A SOFC comprises an oxygen-ion conducting electrolyte, a cathode at which oxygen is reduced and an anode at which hydrogen is oxidised. The overall reaction in a SOFC is that hydrogen and oxygen electrochemically react to produce electricity, heat and water.
The anode also comprises a high catalytic activity for the steam reforming of hydrocarbons into hydrogen, carbon dioxide and carbon monoxide. Steam reforming can be described by the reaction of a fuel such as natural gas with steam and the reactions which take place can be represented by the following equations:CH4+H2O→CO+3H2 CH4+CO2→2CO+2H2 CO+H2O→CO2+H2 
The fuel gas supplied to the fuel cell contains in most cases steam, thus enabling the steam reforming process to occur according to the above equations at the anode surface. The hydrogen produced then reacts in above electrochemical reaction. The steam reforming reaction is, however, very endothermic and a large heat input is therefore required.
A typical temperature distribution in a fuel cell stack with a hydrocarbon feedstock therefore shows a dramatic temperature drop near the inlet of the fuel cell due to the fast endothermic reforming reaction resulting in severe temperature gradients within the cell.
The SOFC is a ceramic composite of three different materials. Ceramic SOFCs have low mechanical strength and in particular low tensile strength. The tensile strength within a SOFC is closely connected to temperature gradients and it is therefore highly important to minimise the temperature gradients and thereby the tensile strength of the SOFC. When the tensile strength in the fuel cell exceeds a given threshold value the cell will crack and the fuel cell will malfunction.

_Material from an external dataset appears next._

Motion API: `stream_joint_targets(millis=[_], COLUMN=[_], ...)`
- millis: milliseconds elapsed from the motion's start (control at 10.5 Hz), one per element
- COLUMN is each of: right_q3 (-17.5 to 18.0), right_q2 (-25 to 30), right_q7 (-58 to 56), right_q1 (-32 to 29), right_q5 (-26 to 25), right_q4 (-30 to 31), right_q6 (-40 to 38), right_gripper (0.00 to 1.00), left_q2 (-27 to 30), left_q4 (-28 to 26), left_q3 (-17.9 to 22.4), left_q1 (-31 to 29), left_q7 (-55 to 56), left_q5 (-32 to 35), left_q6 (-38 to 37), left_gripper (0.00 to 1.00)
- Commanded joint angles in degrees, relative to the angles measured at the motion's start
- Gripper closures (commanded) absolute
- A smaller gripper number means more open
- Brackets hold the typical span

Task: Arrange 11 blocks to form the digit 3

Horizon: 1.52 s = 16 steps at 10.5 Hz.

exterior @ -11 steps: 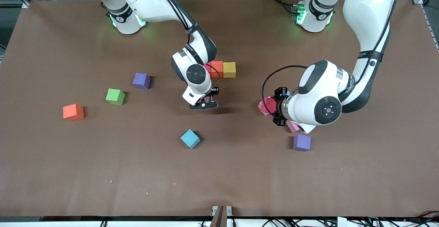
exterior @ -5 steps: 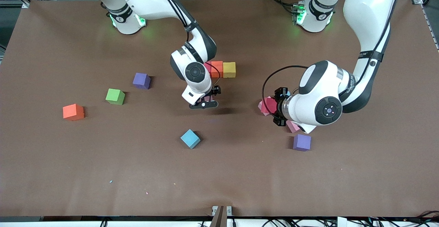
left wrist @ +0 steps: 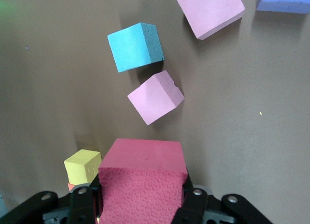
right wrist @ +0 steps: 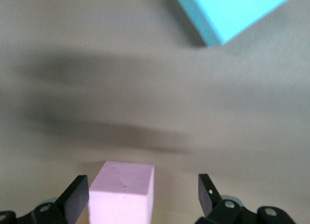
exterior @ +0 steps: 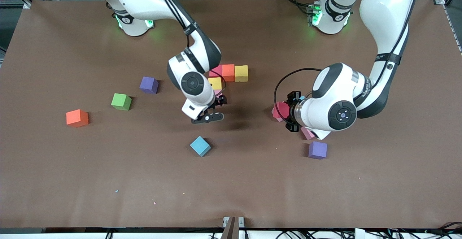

It is to some extent possible to control the tensile strength to an acceptable level by using a hydrogen feedstock, but in the future it is foreseen that natural gas and other hydrocarbon feedstock will become dominant. This will increase the problem dramatically as the endothermic reforming of hydrocarbons will reduce the temperature of the fuel cell in the fuel-inlet area significantly, thereby increasing the temperature gradients and the tensile strength in the fuel cell to an unacceptable level.
Several methods of reducing the temperature gradients are known. Most of these methods involve changes in operation parameters of the fuel cell system such as enhanced airflow to the cathode. Such changes are often connected to increased operation cost of the fuel cell system.